- Native name: Роман Кузів
- Born: 1989 (age 36–37)
- Allegiance: Ukraine
- Branch: Armed Forces of Ukraine Medical Forces Command
- Service years: 2017–present
- Rank: Lieutenant Colonel of the Medical Service
- Commands: Military Medical Clinical Centre of the Eastern Region (2026–present) Zaporizhzhia Military Hospital (2022–2026) Medical Forces Group "East" (acting, 2024)
- Wars: War in Donbas Russian invasion of Ukraine
- Awards: Order of Bohdan Khmelnytsky, 2nd & 3rd Class

= Roman Kuziv =

Ukrainian military physician, Lieutenant Colonel of the Medical Service

Roman Kuziv (Роман Кузів; born 1989) is a Ukrainian military doctor, surgeon, and Lieutenant Colonel of the Medical Service in the Armed Forces of Ukraine. Since 2026 he has commanded the Military Medical Clinical Centre of the Eastern Region (VMKTs SR) in Dnipro, one of the regional clinical centres of the Medical Forces of Ukraine's Armed Forces. From May 2022 to 2026 he commanded the Zaporizhzhia Military Hospital, becoming the youngest officer to head a Ukrainian military hospital. In 2024 he also served as acting commander of the Medical Forces Group "East" (Schid), responsible for military medical services along the eastern and southern fronts.

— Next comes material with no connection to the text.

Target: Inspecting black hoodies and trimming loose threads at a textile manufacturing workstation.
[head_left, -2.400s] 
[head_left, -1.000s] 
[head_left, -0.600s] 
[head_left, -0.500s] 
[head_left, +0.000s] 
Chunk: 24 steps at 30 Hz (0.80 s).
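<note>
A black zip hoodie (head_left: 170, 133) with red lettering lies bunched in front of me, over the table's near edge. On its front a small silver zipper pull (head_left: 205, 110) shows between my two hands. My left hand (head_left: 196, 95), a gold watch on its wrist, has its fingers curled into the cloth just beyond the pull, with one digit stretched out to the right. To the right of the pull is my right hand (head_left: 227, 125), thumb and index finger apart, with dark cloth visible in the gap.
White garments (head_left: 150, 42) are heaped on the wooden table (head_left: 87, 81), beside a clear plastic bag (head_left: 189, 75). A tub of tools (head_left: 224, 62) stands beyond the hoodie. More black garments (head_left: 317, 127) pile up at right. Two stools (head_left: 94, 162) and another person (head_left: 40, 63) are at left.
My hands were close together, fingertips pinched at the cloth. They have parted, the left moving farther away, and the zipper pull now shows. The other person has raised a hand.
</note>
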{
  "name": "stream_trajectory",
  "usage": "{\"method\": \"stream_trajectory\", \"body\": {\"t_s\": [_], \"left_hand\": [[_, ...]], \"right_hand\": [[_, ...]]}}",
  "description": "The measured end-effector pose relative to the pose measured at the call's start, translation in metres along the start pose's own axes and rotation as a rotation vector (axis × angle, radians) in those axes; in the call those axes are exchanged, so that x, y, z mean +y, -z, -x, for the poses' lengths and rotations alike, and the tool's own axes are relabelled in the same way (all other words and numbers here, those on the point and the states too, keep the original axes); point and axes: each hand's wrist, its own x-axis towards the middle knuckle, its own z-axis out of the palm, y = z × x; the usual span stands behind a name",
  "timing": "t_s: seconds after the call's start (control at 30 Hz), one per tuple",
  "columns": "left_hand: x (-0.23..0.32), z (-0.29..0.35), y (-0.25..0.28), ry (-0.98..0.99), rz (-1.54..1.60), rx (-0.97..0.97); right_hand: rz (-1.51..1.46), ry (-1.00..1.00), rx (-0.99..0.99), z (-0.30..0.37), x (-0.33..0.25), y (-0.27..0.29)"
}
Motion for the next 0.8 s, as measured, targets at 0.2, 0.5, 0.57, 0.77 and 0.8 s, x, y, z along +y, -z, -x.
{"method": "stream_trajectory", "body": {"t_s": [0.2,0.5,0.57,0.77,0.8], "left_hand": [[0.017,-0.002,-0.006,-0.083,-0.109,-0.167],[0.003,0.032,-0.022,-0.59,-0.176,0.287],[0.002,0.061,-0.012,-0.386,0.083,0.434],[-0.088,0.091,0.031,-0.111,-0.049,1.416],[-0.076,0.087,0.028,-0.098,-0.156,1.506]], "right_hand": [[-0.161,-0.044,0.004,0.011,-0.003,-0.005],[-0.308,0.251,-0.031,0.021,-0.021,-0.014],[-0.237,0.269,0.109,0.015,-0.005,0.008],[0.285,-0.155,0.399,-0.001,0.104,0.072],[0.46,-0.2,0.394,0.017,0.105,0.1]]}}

Kuziv initiated Ukraine's first underground front-line surgical hospital, developed in 2024 with Metinvest as part of the Rinat Akhmetov–backed "Steel Front" initiative. On 29 June 2022 he led the convoy of 25 medical evacuation crews that returned 144 Ukrainian prisoners of war from Russian-controlled territory in the largest prisoner exchange up to that point of the full-scale invasion, including 95 defenders of Azovstal.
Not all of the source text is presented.